• _WORK TO COMPLETE_
Exclude the pictures, then restate exactly each line of the data below from the first through the line containing "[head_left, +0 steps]".

Saved entries:
● ● ● ●

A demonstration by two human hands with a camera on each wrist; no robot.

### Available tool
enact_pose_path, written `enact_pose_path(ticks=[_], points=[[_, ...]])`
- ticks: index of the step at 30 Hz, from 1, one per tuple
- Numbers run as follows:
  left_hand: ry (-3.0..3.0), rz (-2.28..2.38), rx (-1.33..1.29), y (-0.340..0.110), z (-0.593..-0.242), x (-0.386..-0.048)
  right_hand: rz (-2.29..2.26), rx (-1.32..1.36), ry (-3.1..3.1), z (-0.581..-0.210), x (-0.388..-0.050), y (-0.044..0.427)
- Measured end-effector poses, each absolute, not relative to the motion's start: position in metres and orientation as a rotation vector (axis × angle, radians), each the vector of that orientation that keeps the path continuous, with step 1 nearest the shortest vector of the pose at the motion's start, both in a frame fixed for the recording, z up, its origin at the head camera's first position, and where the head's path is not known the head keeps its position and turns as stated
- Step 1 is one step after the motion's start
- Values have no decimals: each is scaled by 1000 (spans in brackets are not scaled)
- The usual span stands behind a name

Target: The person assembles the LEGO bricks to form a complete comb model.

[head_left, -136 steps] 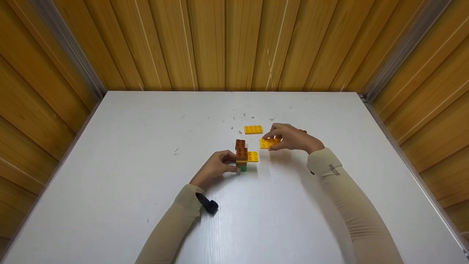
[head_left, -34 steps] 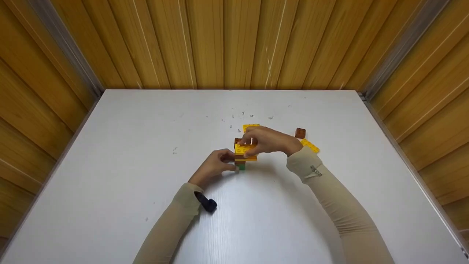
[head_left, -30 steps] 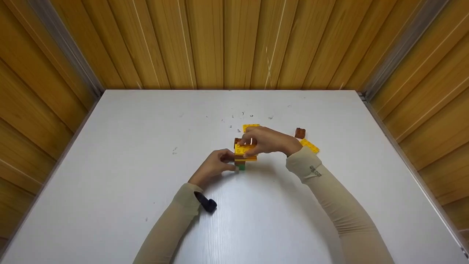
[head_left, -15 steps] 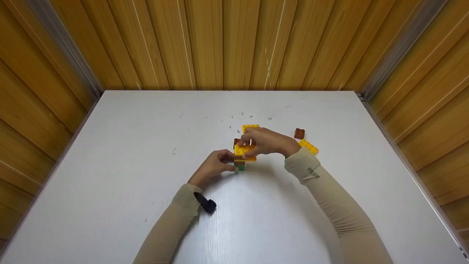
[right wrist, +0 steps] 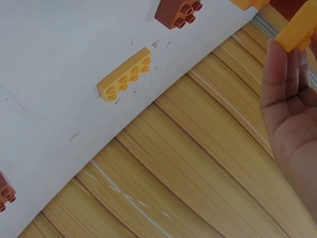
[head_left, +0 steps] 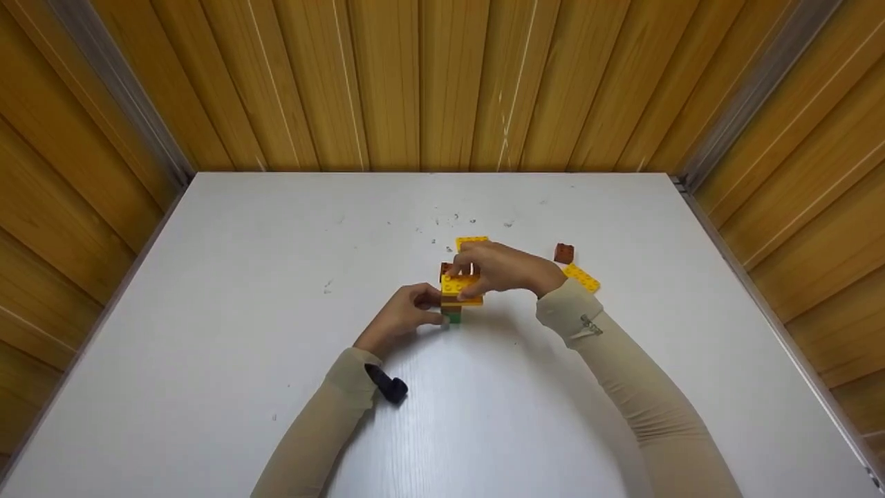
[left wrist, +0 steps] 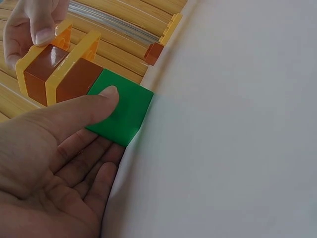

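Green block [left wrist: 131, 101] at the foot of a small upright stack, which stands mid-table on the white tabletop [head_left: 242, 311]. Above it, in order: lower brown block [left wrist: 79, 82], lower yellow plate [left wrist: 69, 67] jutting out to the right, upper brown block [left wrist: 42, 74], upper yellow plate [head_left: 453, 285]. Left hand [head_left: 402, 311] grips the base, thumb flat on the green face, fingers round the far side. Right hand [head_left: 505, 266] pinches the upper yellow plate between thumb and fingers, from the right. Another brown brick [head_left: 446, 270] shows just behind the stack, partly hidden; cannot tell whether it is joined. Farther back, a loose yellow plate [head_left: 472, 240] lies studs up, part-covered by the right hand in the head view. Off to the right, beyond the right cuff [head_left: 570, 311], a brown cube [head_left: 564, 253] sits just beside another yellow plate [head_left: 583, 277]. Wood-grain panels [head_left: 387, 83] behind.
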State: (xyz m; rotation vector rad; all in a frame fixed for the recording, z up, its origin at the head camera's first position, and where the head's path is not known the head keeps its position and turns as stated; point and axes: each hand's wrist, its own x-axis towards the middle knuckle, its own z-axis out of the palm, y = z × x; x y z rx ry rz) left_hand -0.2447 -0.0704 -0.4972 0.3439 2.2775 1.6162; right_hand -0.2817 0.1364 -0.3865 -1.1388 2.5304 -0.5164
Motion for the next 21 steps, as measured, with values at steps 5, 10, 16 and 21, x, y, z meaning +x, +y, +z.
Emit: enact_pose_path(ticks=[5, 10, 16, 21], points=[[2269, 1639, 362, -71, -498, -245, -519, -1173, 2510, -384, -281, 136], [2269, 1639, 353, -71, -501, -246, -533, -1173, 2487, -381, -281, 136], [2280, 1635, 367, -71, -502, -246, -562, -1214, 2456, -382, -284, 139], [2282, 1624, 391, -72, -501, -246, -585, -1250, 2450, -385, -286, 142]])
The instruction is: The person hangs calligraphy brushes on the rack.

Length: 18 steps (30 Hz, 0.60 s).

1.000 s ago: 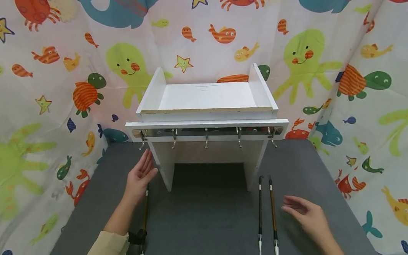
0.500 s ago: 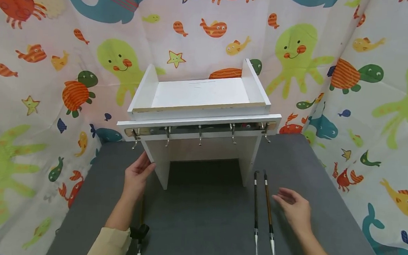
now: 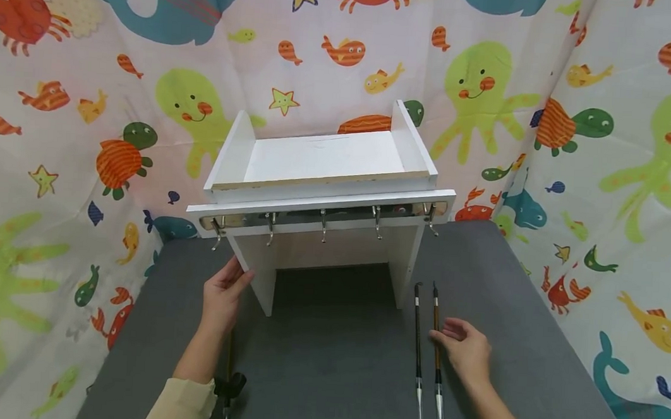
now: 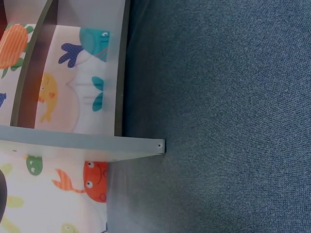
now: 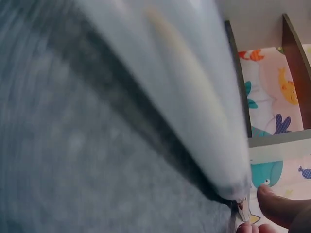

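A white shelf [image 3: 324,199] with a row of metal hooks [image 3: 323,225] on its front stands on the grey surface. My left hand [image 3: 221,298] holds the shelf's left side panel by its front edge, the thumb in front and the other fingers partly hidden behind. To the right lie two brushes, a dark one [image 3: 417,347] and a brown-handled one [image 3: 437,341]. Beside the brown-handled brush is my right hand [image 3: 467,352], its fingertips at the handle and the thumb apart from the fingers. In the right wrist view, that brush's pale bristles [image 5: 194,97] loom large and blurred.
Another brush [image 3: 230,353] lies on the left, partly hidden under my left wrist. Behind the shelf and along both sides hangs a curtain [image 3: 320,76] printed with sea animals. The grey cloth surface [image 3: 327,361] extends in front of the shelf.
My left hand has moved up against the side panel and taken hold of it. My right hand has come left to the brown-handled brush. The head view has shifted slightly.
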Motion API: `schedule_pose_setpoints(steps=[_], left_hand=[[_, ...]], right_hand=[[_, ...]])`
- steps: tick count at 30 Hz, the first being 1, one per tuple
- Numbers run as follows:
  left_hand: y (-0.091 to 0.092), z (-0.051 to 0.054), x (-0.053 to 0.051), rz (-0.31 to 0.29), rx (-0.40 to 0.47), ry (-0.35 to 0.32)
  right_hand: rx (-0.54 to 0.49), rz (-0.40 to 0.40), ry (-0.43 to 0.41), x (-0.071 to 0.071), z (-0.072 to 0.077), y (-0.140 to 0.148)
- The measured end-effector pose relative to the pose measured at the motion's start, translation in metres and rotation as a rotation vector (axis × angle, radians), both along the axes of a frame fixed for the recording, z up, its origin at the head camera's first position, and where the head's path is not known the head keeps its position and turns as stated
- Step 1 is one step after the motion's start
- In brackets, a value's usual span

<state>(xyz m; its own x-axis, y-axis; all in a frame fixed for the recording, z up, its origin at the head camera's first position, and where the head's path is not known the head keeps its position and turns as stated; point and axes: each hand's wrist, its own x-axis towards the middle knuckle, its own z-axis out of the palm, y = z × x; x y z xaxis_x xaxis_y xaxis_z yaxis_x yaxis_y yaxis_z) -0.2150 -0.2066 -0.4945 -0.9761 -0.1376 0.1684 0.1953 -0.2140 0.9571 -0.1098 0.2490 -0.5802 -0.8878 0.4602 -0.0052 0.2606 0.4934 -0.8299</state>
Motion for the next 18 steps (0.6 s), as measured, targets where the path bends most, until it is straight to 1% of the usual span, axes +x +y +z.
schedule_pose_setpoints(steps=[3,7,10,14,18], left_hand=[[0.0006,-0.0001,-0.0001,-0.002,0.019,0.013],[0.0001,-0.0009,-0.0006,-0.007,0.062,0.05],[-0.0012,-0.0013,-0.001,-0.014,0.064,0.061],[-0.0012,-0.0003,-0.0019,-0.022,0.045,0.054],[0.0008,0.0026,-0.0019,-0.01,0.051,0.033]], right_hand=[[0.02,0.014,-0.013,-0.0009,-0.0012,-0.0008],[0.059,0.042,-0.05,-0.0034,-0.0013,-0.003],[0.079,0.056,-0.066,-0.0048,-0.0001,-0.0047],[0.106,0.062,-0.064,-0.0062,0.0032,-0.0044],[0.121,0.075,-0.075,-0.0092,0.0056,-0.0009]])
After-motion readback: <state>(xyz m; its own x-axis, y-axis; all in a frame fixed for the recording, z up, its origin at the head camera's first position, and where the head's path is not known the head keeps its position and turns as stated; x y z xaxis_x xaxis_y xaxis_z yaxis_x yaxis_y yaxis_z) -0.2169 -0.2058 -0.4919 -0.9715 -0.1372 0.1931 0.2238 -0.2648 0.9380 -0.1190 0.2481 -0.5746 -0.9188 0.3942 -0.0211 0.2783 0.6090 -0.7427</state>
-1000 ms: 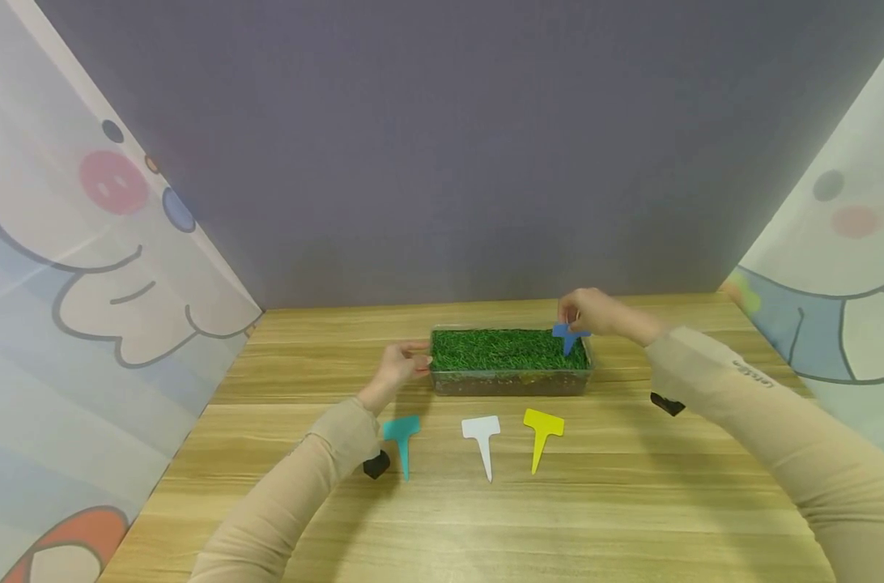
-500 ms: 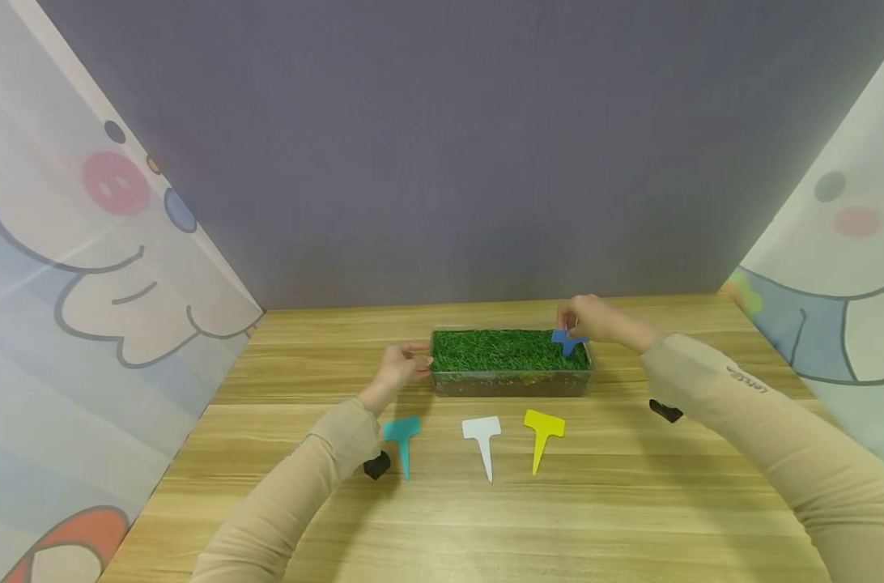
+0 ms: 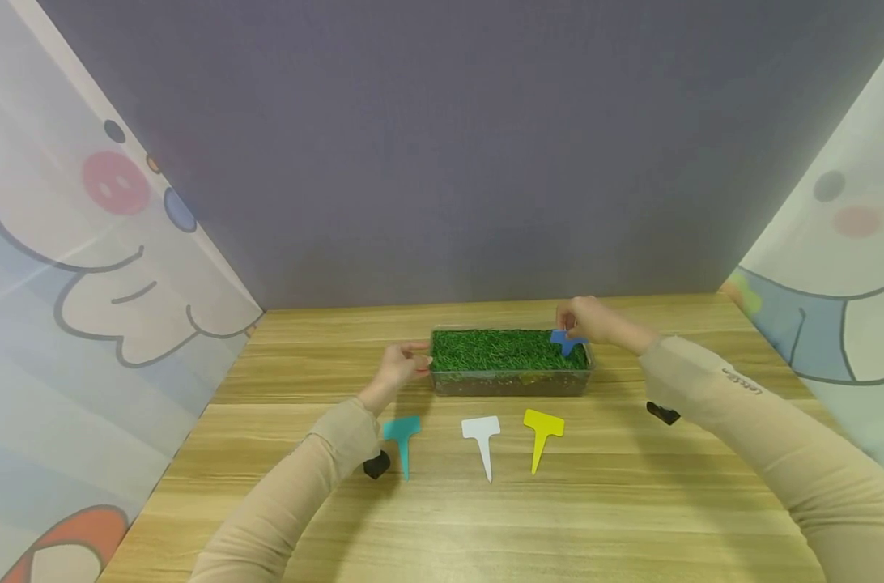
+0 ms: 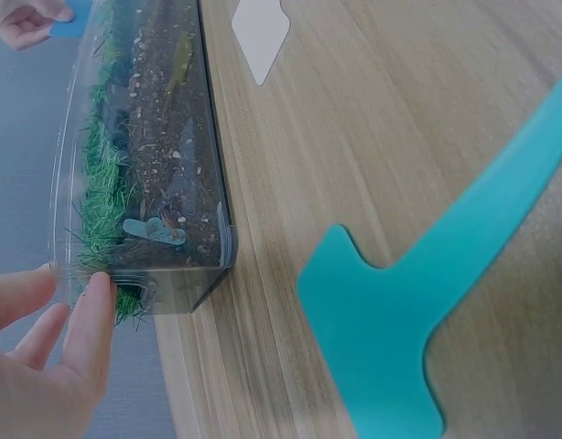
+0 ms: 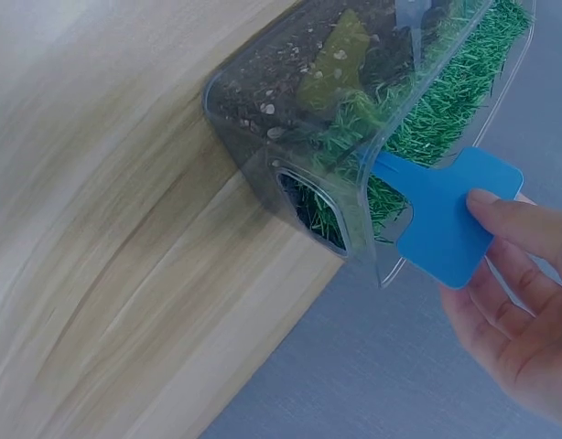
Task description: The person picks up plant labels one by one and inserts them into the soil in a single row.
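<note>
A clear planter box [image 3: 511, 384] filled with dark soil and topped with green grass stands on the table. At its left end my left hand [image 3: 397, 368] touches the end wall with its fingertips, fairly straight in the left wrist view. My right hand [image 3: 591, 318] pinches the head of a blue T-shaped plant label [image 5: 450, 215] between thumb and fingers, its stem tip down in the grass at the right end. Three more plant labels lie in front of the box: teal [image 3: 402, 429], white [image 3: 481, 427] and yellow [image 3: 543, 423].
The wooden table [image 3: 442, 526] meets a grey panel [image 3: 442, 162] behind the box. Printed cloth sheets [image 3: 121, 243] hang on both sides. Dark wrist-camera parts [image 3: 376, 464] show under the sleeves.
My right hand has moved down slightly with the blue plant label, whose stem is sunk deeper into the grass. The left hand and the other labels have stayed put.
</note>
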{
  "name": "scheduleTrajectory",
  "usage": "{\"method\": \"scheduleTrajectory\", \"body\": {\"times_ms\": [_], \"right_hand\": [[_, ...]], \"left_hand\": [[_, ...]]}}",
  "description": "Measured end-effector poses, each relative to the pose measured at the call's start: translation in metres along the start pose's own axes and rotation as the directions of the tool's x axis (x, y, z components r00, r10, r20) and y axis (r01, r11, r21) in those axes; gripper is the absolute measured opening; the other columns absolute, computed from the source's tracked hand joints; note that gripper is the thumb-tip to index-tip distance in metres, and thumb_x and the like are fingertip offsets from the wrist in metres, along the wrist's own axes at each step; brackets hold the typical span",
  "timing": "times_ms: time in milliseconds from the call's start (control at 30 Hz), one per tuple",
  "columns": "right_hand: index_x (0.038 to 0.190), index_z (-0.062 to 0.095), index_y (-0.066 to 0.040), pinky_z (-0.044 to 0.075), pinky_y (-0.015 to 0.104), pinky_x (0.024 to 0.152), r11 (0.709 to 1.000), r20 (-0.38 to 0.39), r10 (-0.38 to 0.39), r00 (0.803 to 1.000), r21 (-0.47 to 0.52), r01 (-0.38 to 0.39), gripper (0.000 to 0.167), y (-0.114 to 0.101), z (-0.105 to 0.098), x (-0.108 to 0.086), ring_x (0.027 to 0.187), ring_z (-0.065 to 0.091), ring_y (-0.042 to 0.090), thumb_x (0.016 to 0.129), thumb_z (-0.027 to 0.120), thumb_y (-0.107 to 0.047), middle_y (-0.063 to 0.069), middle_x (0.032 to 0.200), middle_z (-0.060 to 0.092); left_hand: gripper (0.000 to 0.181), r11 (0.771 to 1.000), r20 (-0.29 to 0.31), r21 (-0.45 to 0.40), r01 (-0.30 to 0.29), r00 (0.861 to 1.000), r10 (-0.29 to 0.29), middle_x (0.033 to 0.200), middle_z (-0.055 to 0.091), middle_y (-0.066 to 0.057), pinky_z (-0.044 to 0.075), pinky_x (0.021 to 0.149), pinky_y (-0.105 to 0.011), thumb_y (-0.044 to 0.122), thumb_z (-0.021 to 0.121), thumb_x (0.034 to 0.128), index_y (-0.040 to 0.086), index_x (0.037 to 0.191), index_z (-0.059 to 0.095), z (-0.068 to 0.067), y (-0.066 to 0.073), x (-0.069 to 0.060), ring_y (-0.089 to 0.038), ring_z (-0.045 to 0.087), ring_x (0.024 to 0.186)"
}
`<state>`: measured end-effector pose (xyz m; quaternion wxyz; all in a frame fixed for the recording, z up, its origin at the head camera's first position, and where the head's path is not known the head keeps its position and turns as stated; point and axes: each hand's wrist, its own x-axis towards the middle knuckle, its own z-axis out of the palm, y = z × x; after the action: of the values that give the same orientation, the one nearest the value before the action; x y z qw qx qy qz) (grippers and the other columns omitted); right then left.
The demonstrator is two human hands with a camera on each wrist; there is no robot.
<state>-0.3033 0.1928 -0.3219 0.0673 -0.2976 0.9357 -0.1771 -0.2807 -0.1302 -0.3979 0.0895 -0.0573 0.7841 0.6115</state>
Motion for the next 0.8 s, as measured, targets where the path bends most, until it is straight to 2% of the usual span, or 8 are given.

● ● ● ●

• _SOLUTION TO THIS TASK_
A demonstration by two human hands with a camera on each wrist; no robot.

### Available tool
enact_pose_path, written `enact_pose_path(ticks=[_], points=[[_, ...]])`
- ticks: index of the step at 30 Hz, from 1, one per tuple
- Numbers run as follows:
  left_hand: ry (-3.0..3.0), rz (-2.28..2.38), rx (-1.33..1.29), y (-0.340..0.110), z (-0.593..-0.242), x (-0.386..-0.048)
  right_hand: rz (-2.29..2.26), rx (-1.32..1.36), ry (-3.1..3.1), z (-0.581..-0.210), x (-0.388..-0.050), y (-0.044..0.427)
- Measured end-effector poses, each absolute, not relative to the motion's start: position in metres and orientation as a rotation vector (axis × angle, radians), each the vector of that orientation that keeps the path continuous, with step 1 nearest the shortest vector of the pose at the motion's start, both in a frame fixed for the recording, z up, its origin at the head camera's first position, and where the head's path is not known the head keeps its position and turns as stated
- Step 1 is one step after the motion's start
- Values have no decimals: each is scaled by 1000 (spans in brackets are not scaled)
- The usual span stands behind a name

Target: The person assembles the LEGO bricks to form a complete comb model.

[head_left, -136 steps] 
[head_left, -34 steps] 
[head_left, -30 steps] 
[head_left, -15 steps] 
[right wrist, +0 steps] 
[head_left, +0 steps] 

The exercise has nothing more to it.